PostgreSQL TOAST Data Corruption (ERROR: unexpected chunk number)

The Oversize Attribute Storage Tecnique (TOAST) is a way that allows PostgreSQL to store any kind of attribute within the table.
PostgreSQL stores data into data pages that have a fixed size, usually 8 kB; this means there is no room for a variable content (e.g., a string) that grows more than a single data page. To solve the problem, PostgreSQL uses TOAST: when an attribute value is too large to be stored in the table data page, PostgreSQL transparently moves the content to an external storage, namely pg_toast, where the content is split into chunks (parts) and stored as a set ot chunk tuples. When you ask back your content, PostgreSQL transparently seeks the chunks, recompose them in the right order, and provide the result to you. It is like the system executes a transparent join between your main table and the pg_toast one.
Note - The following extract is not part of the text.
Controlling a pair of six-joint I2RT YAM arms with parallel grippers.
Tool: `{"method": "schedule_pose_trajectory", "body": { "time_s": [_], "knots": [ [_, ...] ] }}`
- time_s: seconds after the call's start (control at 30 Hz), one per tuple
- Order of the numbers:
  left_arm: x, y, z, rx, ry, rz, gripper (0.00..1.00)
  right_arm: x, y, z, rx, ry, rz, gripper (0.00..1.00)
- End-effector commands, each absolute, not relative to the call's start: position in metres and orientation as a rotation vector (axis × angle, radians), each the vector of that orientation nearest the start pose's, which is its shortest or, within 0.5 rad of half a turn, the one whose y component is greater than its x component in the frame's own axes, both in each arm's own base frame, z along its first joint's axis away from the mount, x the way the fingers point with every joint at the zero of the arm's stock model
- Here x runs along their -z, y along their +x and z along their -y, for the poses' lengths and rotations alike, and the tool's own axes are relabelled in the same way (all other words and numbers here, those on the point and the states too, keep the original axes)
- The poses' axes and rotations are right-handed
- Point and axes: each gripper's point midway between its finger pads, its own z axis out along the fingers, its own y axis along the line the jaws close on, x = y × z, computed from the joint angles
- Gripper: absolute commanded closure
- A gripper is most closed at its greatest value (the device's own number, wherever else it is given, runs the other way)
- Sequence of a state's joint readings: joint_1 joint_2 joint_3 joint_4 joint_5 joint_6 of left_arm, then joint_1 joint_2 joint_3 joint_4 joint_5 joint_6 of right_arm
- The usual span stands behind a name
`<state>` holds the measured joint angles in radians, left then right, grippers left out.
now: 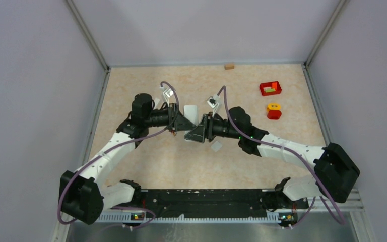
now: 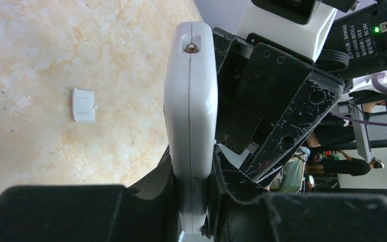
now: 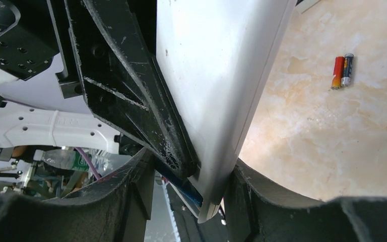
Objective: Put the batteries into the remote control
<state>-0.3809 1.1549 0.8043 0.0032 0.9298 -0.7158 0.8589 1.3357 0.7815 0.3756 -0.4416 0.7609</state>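
Observation:
The white remote control [image 2: 190,111] stands edge-on, and my left gripper [image 2: 194,176] is shut on its lower end. In the top view both grippers meet at the table's middle around the remote control [image 1: 190,112]. My right gripper [image 3: 191,171] straddles the remote control's [image 3: 221,75] corner together with one left finger [image 3: 126,85]. Its right pad touches the remote's edge, while its left pad stands apart with a gap. Two batteries [image 3: 342,71], one red and one dark, lie side by side on the table beyond.
A small white battery cover [image 2: 83,105] lies flat on the table, seen near the right arm as a white cover [image 1: 215,146]. At the back right stand a red box [image 1: 270,88] and a red-yellow block [image 1: 274,111]. A wooden block [image 1: 229,65] sits by the far wall.

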Motion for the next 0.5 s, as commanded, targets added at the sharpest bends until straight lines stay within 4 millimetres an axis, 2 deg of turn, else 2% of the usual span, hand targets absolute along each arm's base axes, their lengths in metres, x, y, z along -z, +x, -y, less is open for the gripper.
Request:
{"method": "schedule_pose_trajectory", "body": {
  "time_s": [0.0, 0.07, 0.13, 0.2, 0.27, 0.4, 0.47],
  "knots": [
    [-0.2643, 0.2195, 0.2611, 1.641, 0.337, -2.087, 1.0, -0.2691, 0.1806, -0.3775, -1.567, -0.595, -1.699, 0.7],
    [-0.2663, 0.2165, 0.262, 1.676, 0.314, -2.111, 1.0, -0.2712, 0.1804, -0.3767, -1.567, -0.597, -1.677, 0.73],
    [-0.2702, 0.2144, 0.2628, 1.704, 0.306, -2.117, 1.0, -0.2733, 0.1807, -0.3771, -1.57, -0.593, -1.662, 0.88],
    [-0.2727, 0.2133, 0.2622, 1.704, 0.302, -2.114, 1.0, -0.2729, 0.1832, -0.3781, -1.571, -0.573, -1.678, 0.93],
    [-0.2738, 0.2148, 0.2606, 1.674, 0.304, -2.102, 1.0, -0.2724, 0.1845, -0.3798, -1.575, -0.562, -1.696, 0.87],
    [-0.2736, 0.219, 0.2587, 1.629, 0.301, -2.08, 1.0, -0.2751, 0.1827, -0.3812, -1.604, -0.555, -1.698, 0.59],
    [-0.2718, 0.2212, 0.2586, 1.621, 0.295, -2.08, 1.0, -0.2784, 0.1811, -0.3804, -1.617, -0.55, -1.688, 0.49]
  ]
}}
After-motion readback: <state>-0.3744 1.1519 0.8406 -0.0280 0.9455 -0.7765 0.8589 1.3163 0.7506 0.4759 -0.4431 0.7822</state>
Unluckily sometime the TOAST storage can be damage, by accident often, resulting in data corruption. The problem is that such corruption goes often unseen until the real content is required: in other words your table looks fine unless you select that exact content that has been stored off-line into TOAST.
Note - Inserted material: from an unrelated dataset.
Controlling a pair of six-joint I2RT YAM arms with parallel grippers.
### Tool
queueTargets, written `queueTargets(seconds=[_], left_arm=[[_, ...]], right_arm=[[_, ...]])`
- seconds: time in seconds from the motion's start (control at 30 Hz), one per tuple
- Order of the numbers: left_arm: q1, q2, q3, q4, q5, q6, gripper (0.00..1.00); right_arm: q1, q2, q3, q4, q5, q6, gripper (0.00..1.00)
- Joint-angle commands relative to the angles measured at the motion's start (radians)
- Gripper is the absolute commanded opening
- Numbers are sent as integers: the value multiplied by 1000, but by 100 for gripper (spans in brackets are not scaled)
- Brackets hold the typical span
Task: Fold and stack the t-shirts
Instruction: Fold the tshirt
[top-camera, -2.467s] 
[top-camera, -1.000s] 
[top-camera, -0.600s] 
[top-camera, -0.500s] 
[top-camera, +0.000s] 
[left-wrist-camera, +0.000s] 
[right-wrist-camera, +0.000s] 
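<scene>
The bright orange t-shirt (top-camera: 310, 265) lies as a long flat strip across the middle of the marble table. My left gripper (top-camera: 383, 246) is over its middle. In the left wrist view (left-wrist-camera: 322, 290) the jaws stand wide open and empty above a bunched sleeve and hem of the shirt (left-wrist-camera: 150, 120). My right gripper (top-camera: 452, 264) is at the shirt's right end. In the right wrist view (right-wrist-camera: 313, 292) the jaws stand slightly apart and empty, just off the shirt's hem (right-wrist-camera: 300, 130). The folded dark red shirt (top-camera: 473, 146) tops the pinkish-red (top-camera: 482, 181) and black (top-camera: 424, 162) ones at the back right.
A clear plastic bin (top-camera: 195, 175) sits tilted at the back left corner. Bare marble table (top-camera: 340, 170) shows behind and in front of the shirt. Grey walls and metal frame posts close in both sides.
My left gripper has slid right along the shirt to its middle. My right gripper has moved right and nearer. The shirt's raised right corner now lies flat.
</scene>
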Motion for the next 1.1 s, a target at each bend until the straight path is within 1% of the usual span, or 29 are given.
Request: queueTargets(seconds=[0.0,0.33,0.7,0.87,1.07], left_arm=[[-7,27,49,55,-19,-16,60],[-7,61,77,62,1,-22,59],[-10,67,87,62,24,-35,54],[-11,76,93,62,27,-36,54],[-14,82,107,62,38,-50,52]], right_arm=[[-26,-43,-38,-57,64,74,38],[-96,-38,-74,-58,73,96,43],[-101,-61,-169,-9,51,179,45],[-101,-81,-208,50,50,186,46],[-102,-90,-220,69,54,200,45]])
In this article I introduce a couple of functions that can serve as a basis to find out damaged TOAST data.
I’ve written such functions to do exactly the above job: help me identify the records that have been damaged, so that I can decide how to restore them (and here you should insert any backup good advice as you wish).

This article is divided into two parts:
  • the first one creates an examples and damaged it by purpose, so that you can try the code;
  • the second part shows how to use the functions and get some results.
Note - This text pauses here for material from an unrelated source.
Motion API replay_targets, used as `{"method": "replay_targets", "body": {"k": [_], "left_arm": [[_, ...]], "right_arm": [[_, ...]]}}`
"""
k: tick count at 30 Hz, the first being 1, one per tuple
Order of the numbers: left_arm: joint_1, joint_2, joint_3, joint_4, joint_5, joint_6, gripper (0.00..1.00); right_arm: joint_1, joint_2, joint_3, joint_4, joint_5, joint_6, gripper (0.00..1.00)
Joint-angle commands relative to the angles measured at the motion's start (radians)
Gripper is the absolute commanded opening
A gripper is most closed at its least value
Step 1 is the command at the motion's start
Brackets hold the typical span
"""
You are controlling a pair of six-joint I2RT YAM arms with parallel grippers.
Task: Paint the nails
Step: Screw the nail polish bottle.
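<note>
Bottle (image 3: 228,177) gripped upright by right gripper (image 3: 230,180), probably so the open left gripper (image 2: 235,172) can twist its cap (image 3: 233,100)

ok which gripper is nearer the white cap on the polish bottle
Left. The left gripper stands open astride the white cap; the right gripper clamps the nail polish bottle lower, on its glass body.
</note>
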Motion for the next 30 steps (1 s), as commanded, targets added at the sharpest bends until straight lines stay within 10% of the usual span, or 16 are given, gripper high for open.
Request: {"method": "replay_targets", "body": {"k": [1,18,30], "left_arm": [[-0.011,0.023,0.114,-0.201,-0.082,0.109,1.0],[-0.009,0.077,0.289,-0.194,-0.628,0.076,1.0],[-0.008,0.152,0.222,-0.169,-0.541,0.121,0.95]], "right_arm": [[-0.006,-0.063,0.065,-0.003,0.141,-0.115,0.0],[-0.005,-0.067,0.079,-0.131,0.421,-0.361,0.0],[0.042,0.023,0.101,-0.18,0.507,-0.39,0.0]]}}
The code of the functions can be found online on my Gitlab repository. As usual, any comment and improvement is appreciated.
Inspiration for this technique comes from Josh Berkus excellent article.

Create an example: corrupt your TOAST data

Assume we create the following table within our database:

testdb=> create table example_toast( a int, b text, c float, d varchar(10000) );

testdb=> alter table example_toast add column pk serial primary key;

testdb=> insert into example_toast
select x, repeat( 'fluca1978', x * 8000 ), x * 1.2, 
          repeat( 'fluca1978', x * 10 )
from generate_series( 1, 210 ) x;

testdb=> select pg_size_pretty( pg_relation_size( 'example_toast' ) );
 pg_size_pretty 
----------------
 8192 bytes
(1 row)



The table has been filled with four different types of data, each initialized with a different value, with particular regard to the text types that have been initialized to long contents. The table results in a very small one, and occupies exactly one data page.
Does the table has any TOAST-ed data? We can check that reltoastrelid has a value:

testdb=> select relname, relfilenode, reltoastrelid from pg_class where relkind = 'r' and oid = 'example_toast'::regclass;
    relname    | relfilenode | reltoastrelid 
---------------|-------------|---------------
 example_toast |       52367 |         44178
(1 row)


Therefore, the table has the 44178 TOAST table associated.

It’s time for a corruption!

In order to make the toasted data faulty, we can use an old Perl script of mine that is going to insert a crappy string into a data file. The script is really simple, as you can see:

#!env perl

open my $db_file, "+<", $ARGV[ 0 ]
     || die "Cannot open data file!\n\n";
seek $db_file, ( 8 * 1024 ) + $ARGV[ 1 ], 0;

print { $db_file } "Hello Corrupted Database!";
close $db_file;


Having placed a corruption script, we need to find out the data file that must be corrupted: it is the TOAST table we are going to damage, and we can get the path to a disk file using the PostgreSQL functions.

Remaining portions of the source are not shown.